For older patients, a single prosthetic valve may be all that is needed, but for patients in their 60s with an initial bioprosthetic valve, a second valve is likely to be needed, and for patients in their 50s, 3 valves could be required. Although there are many considerations when discussing the “best” first valve for a specific patient, such as age, comorbidities, aortic root anatomy, concomitant valve disease, and coronary reaccess, the feasibility of a second valve must be considered at the preplanning stage for the first valve, especially in the younger patient population.

The treatment options for failed bioprosthetic valves are surgical removal, placing a prosthetic valve within the failed surgical valve (valve in valve), or redo TAVR. For redo surgical aortic valve replacement, 30-day mortality has ranged from 2.5% to 9%.5,6  Surgical removal of a prosthetic valve has been associated with much higher risks, including an in-hospital mortality rate of 11.9%, a 30-day mortality of 13.1%, and a 1-year mortality rate of 28.5% in the EXPLANT-TAVR registry.7  Importantly, 26.8% of patients presenting with failed prosthetic valves were not candidates for redo TAVR because of unfavorable anatomy. For redo TAVR, 30-day mortality rates of 0.7% to 4.6% have been reported.6,8 

The challenge with redo TAVR is the creation of a continuous leaflet neoskirt, which acts like a covered stent and can directly occlude the coronary ostia or reach the level of the sinotubular junction. The neoskirt can compromise coronary flow, prevent access to the coronary arteries, or completely sequester the sinus. Coronary obstruction after valve-in-valve surgery was associated with more than 50% mortality in the VIVID registry.9 

For well-selected patients, redo TAVR is associated with good short-term outcomes. The redo TAVR registry identified 212 consecutive redo TAVRs, with device success using Valve Academic Research Consortium–2 criteria being achieved in 180 patients (85.1%). Failures were the result of a residual high-gradient pressures of 20 mm Hg or greater (14.1%); valvular regurgitation (8.9%); and, in only 2 cases, coronary artery obstruction (0.9%).8  What is unknown is how many patients were not selected to undergo redo TAVR because of an anticipated high risk of coronary artery obstruction resulting from unfavorable anatomy.
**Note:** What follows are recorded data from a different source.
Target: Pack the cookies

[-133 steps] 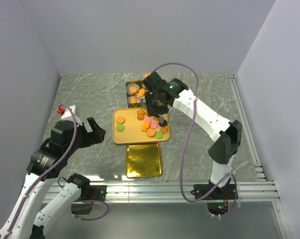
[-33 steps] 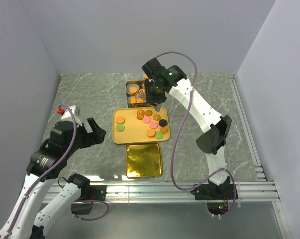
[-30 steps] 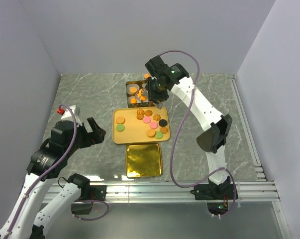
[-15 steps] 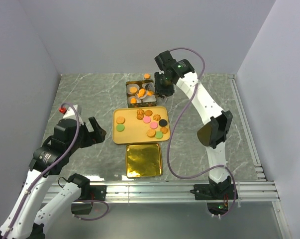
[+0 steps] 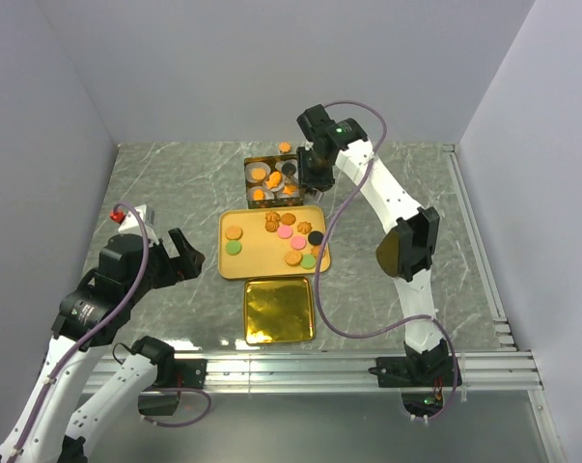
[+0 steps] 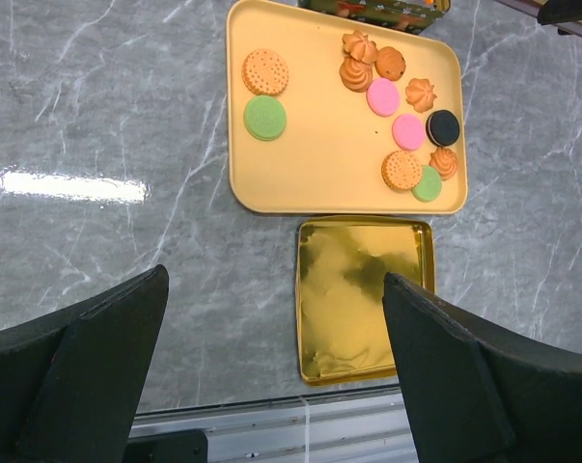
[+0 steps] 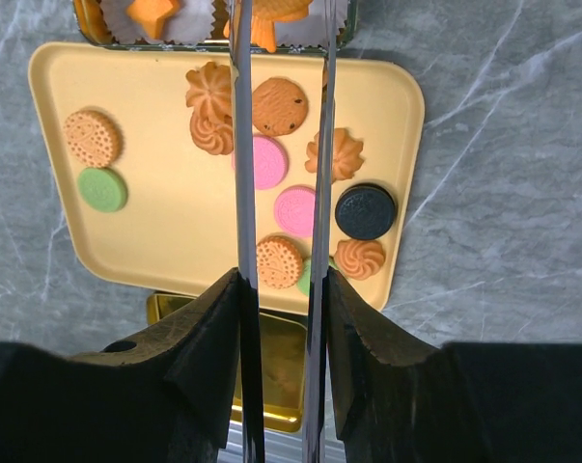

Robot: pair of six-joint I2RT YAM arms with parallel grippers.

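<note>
Over at the far middle of the grey marble-patterned table [image 5: 165, 183], the right gripper [image 5: 313, 181] hung above the open gold metal tin [image 5: 247, 188], right where the packing was meant to happen, and its two long thin fingers [image 7: 240, 193] stood part-way apart with a clear gap between them. Their tips ran off the top of the wrist view, though, so whether they pinched a biscuit or were empty could not be told. Inside that tin sat white scalloped paper cups [image 7: 206, 27], several already loaded with orange pieces [image 5: 259, 175]. Most of the small toy cookies [image 7: 279, 106] lay loose on the flat yellow rectangular tray [image 6: 315, 154] just on the near side of the tin: pink discs [image 7: 300, 207], tan swirls, a black sandwich round [image 7: 365, 212] toward the right edge, and a tan disc [image 7: 93, 138] with a green one [image 7: 102, 189] well apart at the left. Spread out like that, each one offered room for a finger on either side. Nearer again lay the shiny gold square lid [image 6: 363, 294], set aside so the tin was open for filling. Down at the near left, the left gripper [image 5: 186, 253] was parked clear with its jaws flung wide, holding nothing, probably waiting for the lid job.
</note>
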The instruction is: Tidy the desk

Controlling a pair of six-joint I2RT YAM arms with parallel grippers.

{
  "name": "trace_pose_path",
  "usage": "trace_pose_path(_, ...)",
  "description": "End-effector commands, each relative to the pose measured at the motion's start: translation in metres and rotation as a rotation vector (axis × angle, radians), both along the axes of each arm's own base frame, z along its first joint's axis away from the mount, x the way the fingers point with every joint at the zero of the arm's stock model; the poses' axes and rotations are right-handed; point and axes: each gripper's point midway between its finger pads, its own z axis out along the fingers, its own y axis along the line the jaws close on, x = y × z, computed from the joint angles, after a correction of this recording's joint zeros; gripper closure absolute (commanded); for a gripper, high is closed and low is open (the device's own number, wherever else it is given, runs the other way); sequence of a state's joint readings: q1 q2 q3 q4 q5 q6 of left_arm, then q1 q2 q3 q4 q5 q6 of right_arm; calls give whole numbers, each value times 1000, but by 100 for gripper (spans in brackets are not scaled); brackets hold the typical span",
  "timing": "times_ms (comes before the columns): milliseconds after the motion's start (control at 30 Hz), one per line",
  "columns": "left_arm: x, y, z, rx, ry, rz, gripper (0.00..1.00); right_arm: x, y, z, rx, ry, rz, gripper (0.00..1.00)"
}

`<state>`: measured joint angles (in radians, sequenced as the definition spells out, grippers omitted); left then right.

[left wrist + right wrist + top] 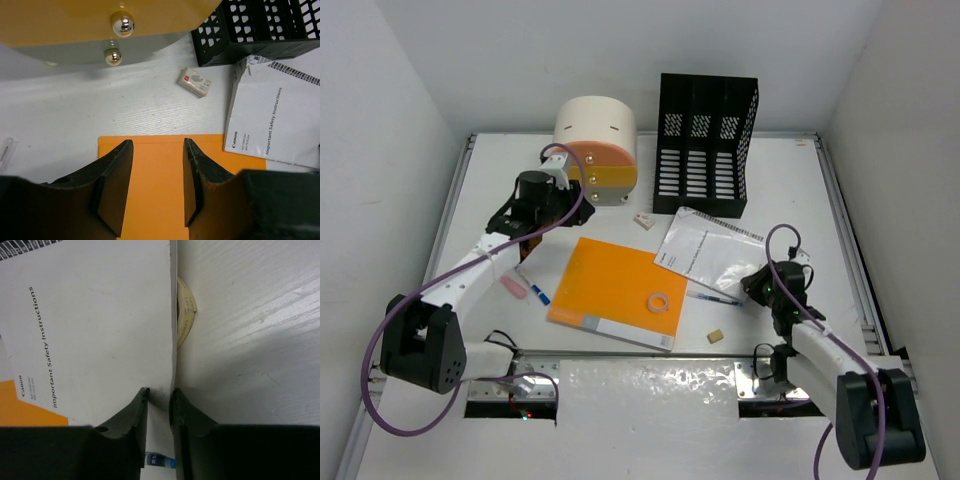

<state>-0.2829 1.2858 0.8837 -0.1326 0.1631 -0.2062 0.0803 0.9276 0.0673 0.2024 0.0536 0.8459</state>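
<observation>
While the top view takes in the whole scene, the desk (800, 200) is seen filling the middle of the frame, with a round cream container (595, 150) and a black file rack (705, 145) standing at its upper edge. An orange folder (615, 290) is laid at centre with a small ring (659, 301) on it, and a white booklet (705, 250) lies to its right. The left gripper (525, 238) is held by the folder's upper left corner, and the right gripper (755, 285) at the booklet's lower right edge. In the left wrist view, the jaws are seen apart with nothing between them, above the folder's top edge; a small staple box (194, 81) is seen at upper centre. In the right wrist view, the jaws are closed on the booklet's edge at lower centre, and a cream roll (186, 315) is partly hidden under that edge.
</observation>
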Motion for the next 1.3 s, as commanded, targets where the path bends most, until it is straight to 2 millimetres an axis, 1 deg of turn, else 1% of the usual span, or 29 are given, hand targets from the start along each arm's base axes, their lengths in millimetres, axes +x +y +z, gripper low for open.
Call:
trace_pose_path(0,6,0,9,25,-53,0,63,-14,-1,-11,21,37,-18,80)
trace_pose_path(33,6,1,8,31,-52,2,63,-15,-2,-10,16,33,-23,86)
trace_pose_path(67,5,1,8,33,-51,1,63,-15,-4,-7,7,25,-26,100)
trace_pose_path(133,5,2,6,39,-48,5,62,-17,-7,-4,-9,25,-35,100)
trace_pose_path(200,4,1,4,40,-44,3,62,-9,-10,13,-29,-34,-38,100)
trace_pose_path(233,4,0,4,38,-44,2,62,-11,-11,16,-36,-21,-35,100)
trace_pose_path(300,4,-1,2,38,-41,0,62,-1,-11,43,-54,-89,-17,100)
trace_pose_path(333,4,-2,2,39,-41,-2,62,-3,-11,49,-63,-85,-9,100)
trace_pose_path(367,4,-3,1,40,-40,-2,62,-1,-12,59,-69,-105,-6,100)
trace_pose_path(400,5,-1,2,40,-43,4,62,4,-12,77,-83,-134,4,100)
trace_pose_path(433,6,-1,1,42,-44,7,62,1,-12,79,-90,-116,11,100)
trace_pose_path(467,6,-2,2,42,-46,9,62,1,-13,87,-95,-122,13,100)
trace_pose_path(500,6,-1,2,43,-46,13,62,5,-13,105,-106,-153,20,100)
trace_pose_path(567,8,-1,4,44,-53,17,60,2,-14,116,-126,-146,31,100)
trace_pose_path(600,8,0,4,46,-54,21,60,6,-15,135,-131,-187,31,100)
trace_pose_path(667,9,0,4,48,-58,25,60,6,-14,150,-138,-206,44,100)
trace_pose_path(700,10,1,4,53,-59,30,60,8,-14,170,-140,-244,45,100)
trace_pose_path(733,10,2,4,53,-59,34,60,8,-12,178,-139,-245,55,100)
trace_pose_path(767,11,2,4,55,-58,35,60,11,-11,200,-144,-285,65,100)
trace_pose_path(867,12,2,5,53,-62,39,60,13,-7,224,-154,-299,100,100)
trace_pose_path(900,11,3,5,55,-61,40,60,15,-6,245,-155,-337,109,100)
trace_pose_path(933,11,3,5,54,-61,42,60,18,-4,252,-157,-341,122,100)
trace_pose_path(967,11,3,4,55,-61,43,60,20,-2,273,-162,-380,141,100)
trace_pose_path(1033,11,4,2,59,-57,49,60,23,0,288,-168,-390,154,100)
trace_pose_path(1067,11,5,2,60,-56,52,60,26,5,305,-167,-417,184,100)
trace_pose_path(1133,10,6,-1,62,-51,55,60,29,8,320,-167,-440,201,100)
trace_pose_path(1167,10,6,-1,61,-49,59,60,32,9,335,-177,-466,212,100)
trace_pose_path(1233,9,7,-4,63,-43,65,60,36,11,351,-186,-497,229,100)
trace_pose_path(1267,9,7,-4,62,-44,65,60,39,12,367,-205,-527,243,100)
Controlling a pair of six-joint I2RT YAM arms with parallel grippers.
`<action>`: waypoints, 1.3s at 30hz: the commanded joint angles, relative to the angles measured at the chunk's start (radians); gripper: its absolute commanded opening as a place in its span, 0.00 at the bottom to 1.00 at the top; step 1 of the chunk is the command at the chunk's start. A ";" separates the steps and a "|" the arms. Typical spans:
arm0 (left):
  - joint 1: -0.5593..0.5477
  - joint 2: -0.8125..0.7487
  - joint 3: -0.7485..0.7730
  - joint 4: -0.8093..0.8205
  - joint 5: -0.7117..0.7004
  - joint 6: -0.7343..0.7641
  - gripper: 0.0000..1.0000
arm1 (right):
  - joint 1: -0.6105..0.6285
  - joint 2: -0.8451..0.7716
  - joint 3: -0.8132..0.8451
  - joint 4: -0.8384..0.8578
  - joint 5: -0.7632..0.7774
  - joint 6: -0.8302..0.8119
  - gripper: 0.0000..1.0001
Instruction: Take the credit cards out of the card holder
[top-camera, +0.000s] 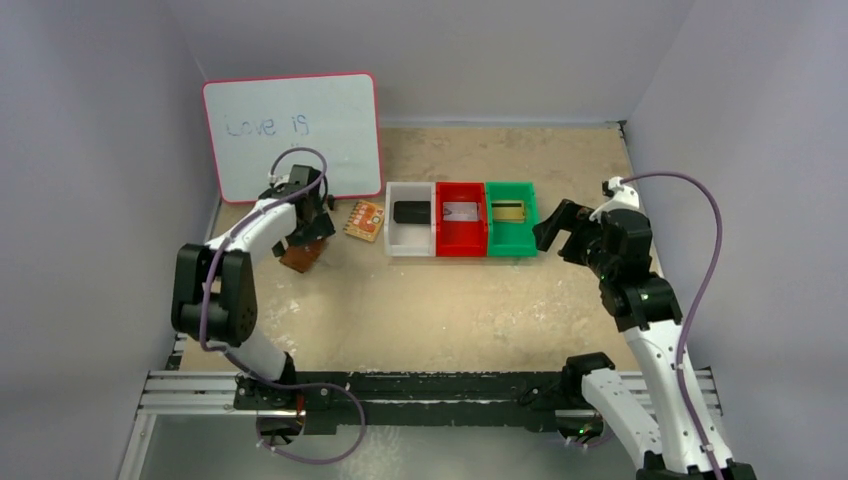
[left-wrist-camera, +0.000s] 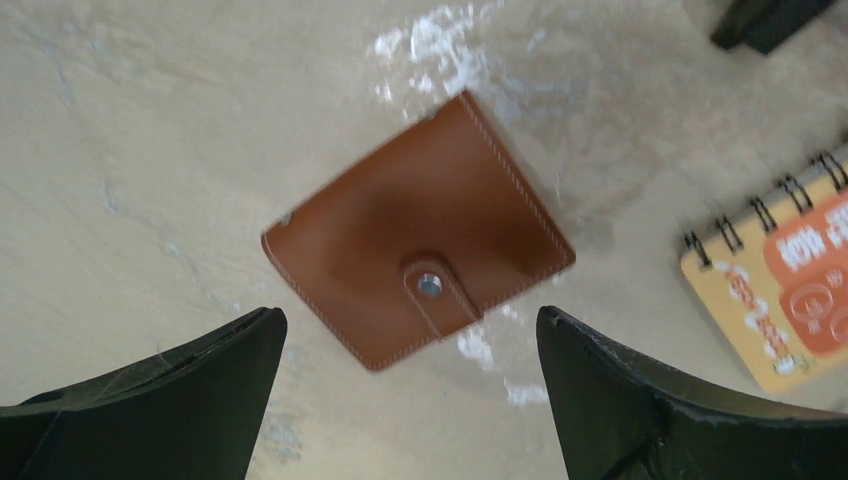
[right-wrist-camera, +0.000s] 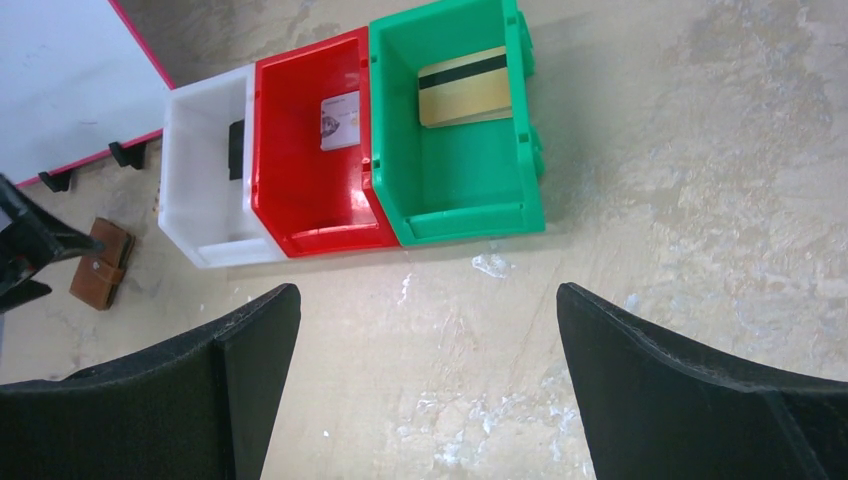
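The left tool (left-wrist-camera: 408, 318) hangs wide open over the brown card holder (left-wrist-camera: 420, 265), which lies flat and snapped shut on the tabletop's (left-wrist-camera: 150, 150) left side, and the right tool (right-wrist-camera: 428, 295) gapes too, so pinching that thin leather might just skid it away.

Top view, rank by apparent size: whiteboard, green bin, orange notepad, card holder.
1. whiteboard
2. green bin
3. orange notepad and card holder: look similar. The left gripper hides part of the holder, so unranked.
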 joint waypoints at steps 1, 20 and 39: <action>0.012 0.096 0.127 0.026 -0.156 0.087 0.97 | -0.005 -0.047 0.021 -0.012 -0.005 0.008 1.00; 0.012 0.158 -0.049 0.117 0.182 0.119 0.82 | -0.005 0.017 0.034 -0.046 0.008 -0.031 1.00; -0.585 -0.294 -0.571 0.468 0.241 -0.615 0.76 | -0.005 0.039 -0.035 0.012 -0.092 0.076 1.00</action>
The neoskirt height is unique to each valve manufacturer and valve size. Extensive benchtop research has delineated the heights of the fully pinned valve leaflets.10,11  Redo TAVR feasibility can be assessed using computed tomography (CT) scanning on the basis of pinned leaflet height and root measurements. Table I details the steps to determine redo TAVR feasibility—most importantly, confirming that the valve-to–coronary artery distance is at least 4 mm and that the valve-to–sinotubular junction measurement is at least 2 mm, as demonstrated in Figure 1.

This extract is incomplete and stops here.